I am heading to a cafe in the Arab Quarter of my neighborhood. We are not far from the local mosque, but this man seems to be Christian; he is holding a bible. I’m Jewish, so it feels like I’m stepping inside of a hammy joke. Like anyone else, I have been asked to stop a thousand times by someone like him and almost never have, but I happen to be in a good mood. I tell him I am in fact from around here: I live just down the block. There is a woman with him, but she doesn’t speak. I am expecting to hear about Jesus, but the man would like to know if I’m aware that there is a chance God may be female.
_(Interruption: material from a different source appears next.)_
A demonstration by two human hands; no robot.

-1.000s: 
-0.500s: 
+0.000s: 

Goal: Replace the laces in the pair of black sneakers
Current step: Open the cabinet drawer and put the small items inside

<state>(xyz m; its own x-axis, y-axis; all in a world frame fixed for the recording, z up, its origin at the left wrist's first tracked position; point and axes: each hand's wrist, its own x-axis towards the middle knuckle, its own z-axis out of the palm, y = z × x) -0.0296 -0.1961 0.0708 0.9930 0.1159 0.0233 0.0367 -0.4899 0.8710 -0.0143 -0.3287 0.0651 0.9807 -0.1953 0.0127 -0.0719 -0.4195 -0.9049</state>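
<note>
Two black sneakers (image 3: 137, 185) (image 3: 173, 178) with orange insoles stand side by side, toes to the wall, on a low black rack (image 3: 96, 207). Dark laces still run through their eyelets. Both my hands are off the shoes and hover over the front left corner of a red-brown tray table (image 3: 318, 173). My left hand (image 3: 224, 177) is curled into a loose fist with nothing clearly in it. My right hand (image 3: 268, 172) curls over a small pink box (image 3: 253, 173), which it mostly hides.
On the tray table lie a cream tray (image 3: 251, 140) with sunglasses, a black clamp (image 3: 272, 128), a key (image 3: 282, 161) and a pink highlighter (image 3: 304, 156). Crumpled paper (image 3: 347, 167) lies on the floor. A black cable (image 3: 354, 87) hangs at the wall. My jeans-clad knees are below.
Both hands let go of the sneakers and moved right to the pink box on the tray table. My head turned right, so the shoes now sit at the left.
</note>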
He pulls open his bible to show me a passage in Genesis with a mysterious pronoun.

“Now the earth was formless and empty, darkness was over the surface of the deep, and the Spirit of God was hovering over the waters.”

It’s that “spirit” that has the feminine pronoun. I’m intrigued by the idea of God as a woman and I loosen up a little bit, curious where else the conversation can go. I’m charmed by his progressive vision, and even when the talk tilts toward conversion, of what I am and am not, I start talking excitedly about a Torah I’ve seen recently that acknowledged some “scribal errors.” I love this phrase. The idea of these scribes copying out everything by hand – the inevitable introduction of small mistakes due to the Herculean nature of their task – each version becoming its own in minor imperceptible ways that will grow over time.

“Errors?” he says.

His voice has lost some of its music. He stares at me. The woman continues to not speak, though now her silence says something.

“Thank you for sharing this with me,” I say to him, but he is no longer listening.